QUENTIN TARANTINO - INGLOURIOUS BASTERDS (2009)

Drôle de drame ...
Un des films les plus controversés, sinon le film le plus controversé de Tarantino…et un de ses meilleurs.
Le bon peuple cinéphile et érudit (les ceusses qui regardent le film du dimanche soir sur TF1 et Questions pour un champion) s’est offusqué devant pareille chose. Pour qui se prenait-il ce jeune gommeux américain de Tarantino, à bafouer l’Histoire majuscule, celle qui est dans les livres ? A nous montrer tonton Adolph criblé de balles en 44 dans un cinéma en feu parisien ? Et criblé de balles par, en plus, un commando de juifs américains plus sauvage que les hordes d’Attila et de Gengis Khan réunies, ayant auparavant dézingué et scalpé du soldat nazi à profusion dans des geysers d’hémoglobine ? 
Eli Roth & Brad Pitt
Bon, les constipés, ce que vous avez vu c’est un film. Pas les archives de l’INA des émissions d’André Castelot. Ça vous est pas venu à l’esprit que le cinéma c’était fait pour raconter des histoires, faire rêver, passer du bon temps ? Et que ça n’a pas à être vrai, véridique ou vraisemblable. Vous avez été troublés de voir les flots de la Mer Rouge s’ouvrir devant Moïse dans « Les Dix Commandements », et ensuite se refermer pour engloutir l’armée égyptienne ? Vous croyez que tout dans « Spartacus », « Ben Hur », ou le « Napoléon » d’Abel Gance est rigoureusement exact ? Et vous croyez que dans les années 40 en France, c’était comme dans « La grande vadrouille » ou « On a retrouvé la septième compagnie » ?

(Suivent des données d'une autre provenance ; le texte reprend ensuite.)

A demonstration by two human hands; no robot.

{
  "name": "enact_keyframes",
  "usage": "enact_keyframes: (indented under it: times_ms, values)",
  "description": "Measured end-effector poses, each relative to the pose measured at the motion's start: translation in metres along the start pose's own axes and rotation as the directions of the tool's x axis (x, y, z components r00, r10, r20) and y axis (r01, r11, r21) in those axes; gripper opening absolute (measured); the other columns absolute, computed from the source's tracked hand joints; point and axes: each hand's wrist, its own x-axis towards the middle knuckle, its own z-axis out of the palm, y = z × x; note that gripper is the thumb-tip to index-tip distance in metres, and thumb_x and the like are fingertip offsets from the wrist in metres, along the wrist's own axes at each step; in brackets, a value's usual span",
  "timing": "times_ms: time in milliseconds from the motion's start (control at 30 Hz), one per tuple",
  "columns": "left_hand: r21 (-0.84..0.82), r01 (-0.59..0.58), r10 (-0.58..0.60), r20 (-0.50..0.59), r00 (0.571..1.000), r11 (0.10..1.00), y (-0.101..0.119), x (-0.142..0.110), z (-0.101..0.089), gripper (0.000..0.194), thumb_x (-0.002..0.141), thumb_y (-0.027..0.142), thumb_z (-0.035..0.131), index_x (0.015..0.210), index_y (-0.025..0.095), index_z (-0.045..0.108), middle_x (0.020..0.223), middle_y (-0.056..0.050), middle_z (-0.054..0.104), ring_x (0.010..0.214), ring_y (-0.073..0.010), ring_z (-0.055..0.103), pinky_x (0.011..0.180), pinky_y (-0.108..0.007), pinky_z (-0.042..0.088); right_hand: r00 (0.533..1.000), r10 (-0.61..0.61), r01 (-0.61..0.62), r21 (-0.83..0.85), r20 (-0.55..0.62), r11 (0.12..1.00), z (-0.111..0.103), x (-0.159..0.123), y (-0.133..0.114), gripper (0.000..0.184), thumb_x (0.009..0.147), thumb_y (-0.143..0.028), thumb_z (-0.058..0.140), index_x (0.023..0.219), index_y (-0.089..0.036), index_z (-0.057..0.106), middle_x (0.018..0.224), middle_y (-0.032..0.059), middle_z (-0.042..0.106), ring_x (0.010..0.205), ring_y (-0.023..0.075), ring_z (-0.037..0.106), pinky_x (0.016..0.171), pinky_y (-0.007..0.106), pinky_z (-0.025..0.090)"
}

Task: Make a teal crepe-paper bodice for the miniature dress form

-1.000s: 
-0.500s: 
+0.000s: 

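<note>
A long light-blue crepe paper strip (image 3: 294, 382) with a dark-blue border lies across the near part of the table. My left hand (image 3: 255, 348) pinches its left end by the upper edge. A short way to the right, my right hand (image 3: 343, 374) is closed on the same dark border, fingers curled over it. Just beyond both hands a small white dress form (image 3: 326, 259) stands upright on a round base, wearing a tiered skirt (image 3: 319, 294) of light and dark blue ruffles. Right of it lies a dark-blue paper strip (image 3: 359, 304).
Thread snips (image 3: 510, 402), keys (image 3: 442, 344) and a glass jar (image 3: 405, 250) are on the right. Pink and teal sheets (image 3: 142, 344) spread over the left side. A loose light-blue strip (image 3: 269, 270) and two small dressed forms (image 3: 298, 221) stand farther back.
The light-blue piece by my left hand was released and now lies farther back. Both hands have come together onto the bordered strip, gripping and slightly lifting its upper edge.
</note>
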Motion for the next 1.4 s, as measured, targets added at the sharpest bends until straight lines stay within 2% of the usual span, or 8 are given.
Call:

En plus, j’ai l’impression que vous tombez mal avec Tarantino. Parce qu’il a bossé comme un forcené sur son scénario, et qu’il prouve dans les bonus du BluRay que l’histoire – la vraie – de la Seconde Guerre Mondiale, il la connaît aussi, beaucoup plus que ce que vous croyez …
« Inglourious basterds », c’est une comédie. Noire, sordide, macabre, de mauvais goût, si vous voulez. Mais une fuckin’ géniale comédie, pleine de clin d’œils, d’allusions, … et de non-dits, même si ça jacasse encore plus vite que les rafales de mitraillette. Un film de fan (plus encore que tous ceux de la Nouvelle Vague, Tarantino est avant d’être un réalisateur un dingue de cinéma). Et puis, quand les répliques deviennent plus posées, on a de grands moments de cinéma. Avec trois scènes de bien vingt minutes, celle de la ferme qui débute le film, celle du restaurant, et celle de la taverne (et encore ces deux dernières ont été raccourcies au montage). Des sommets de suspense, avec une tension qui n’achève jamais de monter. On sent que ça va mal finir, c’est inéluctable, et dans la ferme ça finit effectivement très mal. On s’attend donc au pire au restaurant, et … surprise, ça se « passe » bien. Du coup, dans la taverne, on ne sait plus à quoi s’attendre, et là, on va en avoir pour notre argent … Clouzot ou Hitchcock, et encore plus Leone (tant les références à son cinéma sont nombreuses, de la lenteur des scènes-clés à la musique de Morricone, très présente dans la B.O.) auraient approuvé, Fincher devra se surpasser …
Christoph Waltz
« Inglourious basterds », au moins autant qu’un film d’action sur la guerre (le premier du genre de Tarantino) est un film sur le cinéma. Et là bizarrement, on a pas lu trop de grincheux surenchérir sur l’exposé du cinéma d’époque, surtout allemand, les liens que certains acteurs ou réalisateurs ont eu (ou pas) avec le régime nazi, le cinéma de propagande de l’époque. Le film c’est pas toujours de l’uchronie, là c’est la leçon du fan et du connaisseur. Et je suis prêt à parier que l’œuvre de Leni Riefenstahl n’a pas de secrets pour Tarantino. Le film dans le film (« La fierté de la Nation ») est un petit bijou (réalisé non par Tarantino, mais par Eli Roth, celui qui joue dans le film Donowitz, le « bâtard » à la batte de base-ball). Coupé aux deux-tiers au montage, il pastiche les films de Goebbels, ceux de la propagande stalinienne, et même avec un landau sur une place mitraillée le « Cuirassé Potemkine ») Et comme le film est un fake, on a droit dans les bonus à un génial fake de making-off. Clairement, « Inglourious basterds » est un film sur le cinéma. Une bonne part de l’histoire se passe dans un cinéma et y trouve en partie son épilogue. L’agent double allemand (un des meilleurs rôles de Diane Kruger) est une actrice allemande, le commando des Bâtards s’infiltre dans le cinéma en se faisant passer pour équipe technique et un réalisateur italien, …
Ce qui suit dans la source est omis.